そこに価値を感じるならアリだけど、過剰な期待に要注意。
=再掲=
・バイアスの検出:主に学習データの統計的な偏りを見つける(だけ)
・意思決定の説明:テスト・イベントを大量に生成して、AIの判断結果の傾向を見る(だけで、ニューラルネットの中を覗くわけではなく、判断理由は不明のまま)
・フレームワーク非依存:データの入出力だけをチェックするので、ブラックボックス内の実装方式は関係ない
https://newspicks.com/news/3335773/「60%の回答者が、AIが起こしうるトラブルの「責任問題」を懸念している」
マスコミが煽っているからじゃないですかね。。。。
ソースは示せませんが、とあるイベントで聞いたところだと
・きちんと説明できるが精度はそこまで高くない人間
・説明はできないが精度が高いAI
だと、人がどちらを選択するかはいまはちょうど半々くらいだそうです。AIは「データドリブン」なので、プロセスが見える化したとしても、そのプロセスが人間にとって分かりやすいものだとは限りません。
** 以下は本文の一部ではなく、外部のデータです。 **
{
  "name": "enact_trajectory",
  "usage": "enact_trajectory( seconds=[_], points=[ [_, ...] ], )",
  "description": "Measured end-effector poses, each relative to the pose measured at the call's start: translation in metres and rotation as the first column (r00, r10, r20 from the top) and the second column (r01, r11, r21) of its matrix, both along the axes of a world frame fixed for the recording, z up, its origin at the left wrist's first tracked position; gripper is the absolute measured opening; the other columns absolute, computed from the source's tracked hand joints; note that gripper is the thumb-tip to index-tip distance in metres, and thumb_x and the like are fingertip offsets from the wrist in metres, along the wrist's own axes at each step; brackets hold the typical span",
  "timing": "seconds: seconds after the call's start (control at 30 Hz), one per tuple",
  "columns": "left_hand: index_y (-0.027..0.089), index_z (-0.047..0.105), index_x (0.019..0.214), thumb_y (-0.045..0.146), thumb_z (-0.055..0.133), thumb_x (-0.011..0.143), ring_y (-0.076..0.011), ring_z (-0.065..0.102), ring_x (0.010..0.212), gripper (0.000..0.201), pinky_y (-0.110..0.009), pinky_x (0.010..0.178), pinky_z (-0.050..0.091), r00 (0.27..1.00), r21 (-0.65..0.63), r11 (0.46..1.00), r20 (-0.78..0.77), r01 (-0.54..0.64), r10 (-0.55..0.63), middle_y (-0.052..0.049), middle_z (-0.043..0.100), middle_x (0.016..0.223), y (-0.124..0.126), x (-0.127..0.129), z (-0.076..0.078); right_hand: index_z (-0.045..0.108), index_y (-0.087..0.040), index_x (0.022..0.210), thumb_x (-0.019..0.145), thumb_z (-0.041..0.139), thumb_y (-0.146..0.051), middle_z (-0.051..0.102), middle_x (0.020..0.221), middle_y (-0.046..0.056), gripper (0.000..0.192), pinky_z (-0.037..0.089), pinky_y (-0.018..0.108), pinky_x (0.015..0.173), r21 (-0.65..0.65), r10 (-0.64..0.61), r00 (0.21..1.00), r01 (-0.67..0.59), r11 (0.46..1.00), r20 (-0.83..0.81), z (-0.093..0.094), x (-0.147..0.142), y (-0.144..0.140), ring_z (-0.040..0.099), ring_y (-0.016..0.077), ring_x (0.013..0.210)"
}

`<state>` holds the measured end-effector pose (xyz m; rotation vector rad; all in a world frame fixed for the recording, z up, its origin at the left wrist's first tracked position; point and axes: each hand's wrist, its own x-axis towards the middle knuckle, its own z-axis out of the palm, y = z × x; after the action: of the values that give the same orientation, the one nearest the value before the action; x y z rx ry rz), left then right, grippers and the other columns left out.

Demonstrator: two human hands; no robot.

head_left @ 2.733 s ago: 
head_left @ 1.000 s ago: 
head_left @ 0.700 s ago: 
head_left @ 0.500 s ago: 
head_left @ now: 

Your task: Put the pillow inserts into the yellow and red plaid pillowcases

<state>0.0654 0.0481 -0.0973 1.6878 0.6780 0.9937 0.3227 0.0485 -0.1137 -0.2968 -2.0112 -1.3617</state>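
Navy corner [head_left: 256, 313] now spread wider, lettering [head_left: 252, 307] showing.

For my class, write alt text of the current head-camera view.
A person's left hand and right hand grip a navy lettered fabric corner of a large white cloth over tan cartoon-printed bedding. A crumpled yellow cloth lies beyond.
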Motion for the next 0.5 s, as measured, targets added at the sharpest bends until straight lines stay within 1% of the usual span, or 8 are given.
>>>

例えば、面接時の求職者の様子をモニターし、そこから採用するか否かを判定するAIがあったとして、
「Aさんは採用すべきです。何故なら、現在当社で成果を出している優秀な営業マンの採用面接時のデータを観察すると、79%の人が入室時のノックの間隔が0.4秒以内、85%の人が平均して10秒間に3回以内しか瞬きをせず、72%の人が自分の左側を見る回数より右側を見る回数が多く、91%の人が10分間に3回以上笑顔を見せており、Aさんはその全ての条件を満たしているからです。
なお、今回の求職者の中でその全てをクリアしている人は10人のうちAさん1人しかおらず、確率10%というのは当社の採用倍率4倍を遥かに超えています。」
と言われたら、その判断は信頼性高いのか低いのか。
まぁ、見えないよりはいいってことかな?
でも実際はこの例えよりももっと複雑で膨大な量の説明になる気もするけど…。